Stagione dopo stagione, tramonto dopo tramonto, il Popolo magico si ritraeva tra le nebbie, finché lei rimase da sola. Ogni sera voleva ben partire e raggiungere il suo Popolo, ma si tratteneva a causa di un gruppo di donne.
Le sentiva entrare nel bosco prima dell’alba in punta di piedi. Allora le spiava attraverso la rugiada percorrere i sentieri in cerca di frutti, di erbe e di radici. Infine, sulla via del ritorno e prima di abbandonare il bosco, non trascuravano mai di lasciare un dono e di cantare per lei.
Quando scomparvero anch’esse e nessuno venne più a farle visita, l’ultima figlia del Popolo magico compose una danza sulle note di quel canto (così ringraziano le fate).
I suoi volteggi selvaggi nel pallore dell’alba risvegliarono gli uccelli ancora assopiti, che appresero in quel momento a salutare cantando il levare del sole.
Alle prime luci la danza si ripete nei pressi del bosco. Le note non durano che un istante e quasi subito si disperdono tra i primi cinguettii del giorno, ma accadde a una bambina di distinguerle per caso, mentre stava tra il sonno e la veglia.
Coi piedi scalzi e il cuore in tumulto, corse alla finestra, la spalancò e là, sul limitare del bosco, vide la fata sfiorare la terra, liberando vortici d’oro. Poi la visione scomparve, come un fiocco di neve sul palmo.

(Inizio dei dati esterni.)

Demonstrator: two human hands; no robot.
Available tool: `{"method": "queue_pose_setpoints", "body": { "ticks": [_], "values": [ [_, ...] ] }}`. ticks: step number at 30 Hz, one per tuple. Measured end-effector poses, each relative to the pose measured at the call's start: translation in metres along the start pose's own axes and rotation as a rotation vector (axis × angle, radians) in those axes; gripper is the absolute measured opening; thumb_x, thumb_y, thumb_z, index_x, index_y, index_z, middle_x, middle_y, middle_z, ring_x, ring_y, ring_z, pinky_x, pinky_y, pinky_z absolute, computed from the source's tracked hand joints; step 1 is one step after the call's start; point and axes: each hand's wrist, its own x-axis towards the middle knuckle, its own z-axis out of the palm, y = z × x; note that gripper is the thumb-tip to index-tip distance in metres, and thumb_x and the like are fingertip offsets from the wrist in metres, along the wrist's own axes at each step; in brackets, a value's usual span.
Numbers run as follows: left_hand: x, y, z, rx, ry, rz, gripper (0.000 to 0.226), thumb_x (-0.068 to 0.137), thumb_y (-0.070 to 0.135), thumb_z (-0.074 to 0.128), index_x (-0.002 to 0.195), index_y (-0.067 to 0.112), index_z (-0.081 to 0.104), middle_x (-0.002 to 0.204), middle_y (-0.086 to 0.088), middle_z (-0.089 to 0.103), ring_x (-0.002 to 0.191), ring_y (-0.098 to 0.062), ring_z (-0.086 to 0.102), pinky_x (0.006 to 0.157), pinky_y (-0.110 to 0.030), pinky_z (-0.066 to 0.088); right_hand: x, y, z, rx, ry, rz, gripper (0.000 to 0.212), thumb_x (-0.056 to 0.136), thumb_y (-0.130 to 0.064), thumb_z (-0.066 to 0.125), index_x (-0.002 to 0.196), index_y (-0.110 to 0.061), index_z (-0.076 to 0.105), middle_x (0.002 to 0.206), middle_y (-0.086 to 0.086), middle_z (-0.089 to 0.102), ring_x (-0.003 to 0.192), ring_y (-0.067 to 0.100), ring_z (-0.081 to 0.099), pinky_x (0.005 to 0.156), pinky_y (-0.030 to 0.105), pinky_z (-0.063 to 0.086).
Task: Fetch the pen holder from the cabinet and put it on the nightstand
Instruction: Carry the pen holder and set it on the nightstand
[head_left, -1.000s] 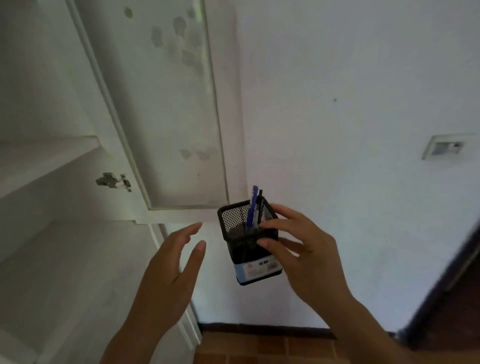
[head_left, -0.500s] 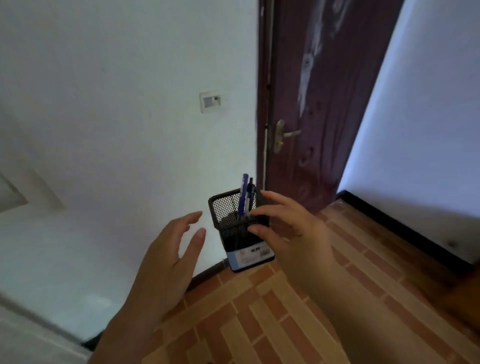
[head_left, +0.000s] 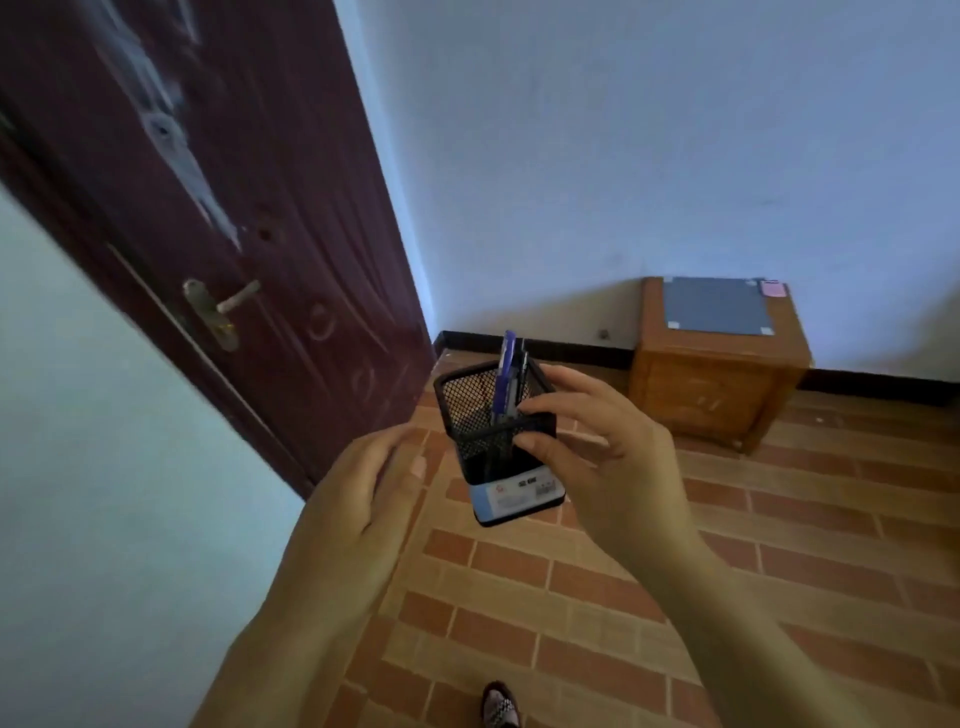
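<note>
While in right hand (head_left: 615, 470), pen holder (head_left: 491, 441).

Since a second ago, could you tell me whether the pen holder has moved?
Yes. The pen holder, gripped by the right hand, has passed rightward across the door, from its handle edge to beyond its other edge, toward the nightstand.

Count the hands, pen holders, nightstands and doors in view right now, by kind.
Hands: 2, the left hand free, the right hand gripping the holder
Pen holder: 1
Nightstand: 1
Door: 1
Total: 5
</note>
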Motion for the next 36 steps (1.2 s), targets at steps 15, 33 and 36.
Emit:
{"method": "queue_pose_setpoints", "body": {
  "ticks": [15, 33, 36],
  "values": [
    [0.193, 0.007, 0.056, -0.094, -0.260, 0.266, 0.048, 0.086, 0.062, 0.031, 0.128, 0.043, 0.041, 0.132, 0.024, 0.042, 0.122, 0.002, 0.040, 0.098, -0.029, 0.037, 0.106, 0.061, -0.023, -0.227, 0.300, 0.135, 0.026, 0.077, -0.010, 0.069, 0.092, -0.030, 0.067, 0.121, -0.008, 0.058, 0.108, 0.007, 0.057, 0.081, 0.025, 0.056],
    [0.325, 0.093, 0.170, -0.045, -0.418, 0.413, 0.048, 0.084, 0.055, 0.032, 0.129, 0.040, 0.041, 0.119, 0.025, 0.040, 0.109, 0.008, 0.036, 0.077, -0.007, 0.028, 0.192, 0.137, -0.135, -0.337, 0.496, 0.160, 0.023, 0.076, -0.011, 0.070, 0.093, -0.027, 0.069, 0.114, -0.017, 0.055, 0.104, -0.001, 0.056, 0.081, 0.020, 0.054],
    [0.361, 0.121, 0.208, -0.061, -0.449, 0.442, 0.043, 0.087, 0.053, 0.034, 0.128, 0.041, 0.042, 0.119, 0.026, 0.042, 0.110, 0.005, 0.040, 0.077, -0.009, 0.030, 0.216, 0.164, -0.174, -0.356, 0.545, 0.166, 0.024, 0.076, -0.011, 0.071, 0.092, -0.028, 0.069, 0.115, -0.011, 0.058, 0.102, 0.006, 0.059, 0.080, 0.024, 0.054]
  ]
}}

Con gli anni, la bambina apprese l’arte del canto e i segreti d’uno strumento antico, che pizzica oggi con dita d’esperta.
Per ascoltare la sua voce e il suo strumento, giungono in tanti da ogni parte del mondo. In notti speciali, diffonde le note del suo brano più caro. Lo chiama: il Canto del Mattino.
Gli spettatori allora, storditi, fanno ritorno alle loro dimore canticchiando la melodia. Uno dopo l’altro, i figli e i nipoti l’apprendono e così si è diffusa nel mondo, come un richiamo.
E a ogni Canto del Mattino che risuona sulla Terra, la fata si unisce sul confine delle nebbie, con passi di danza e risata d’aurora.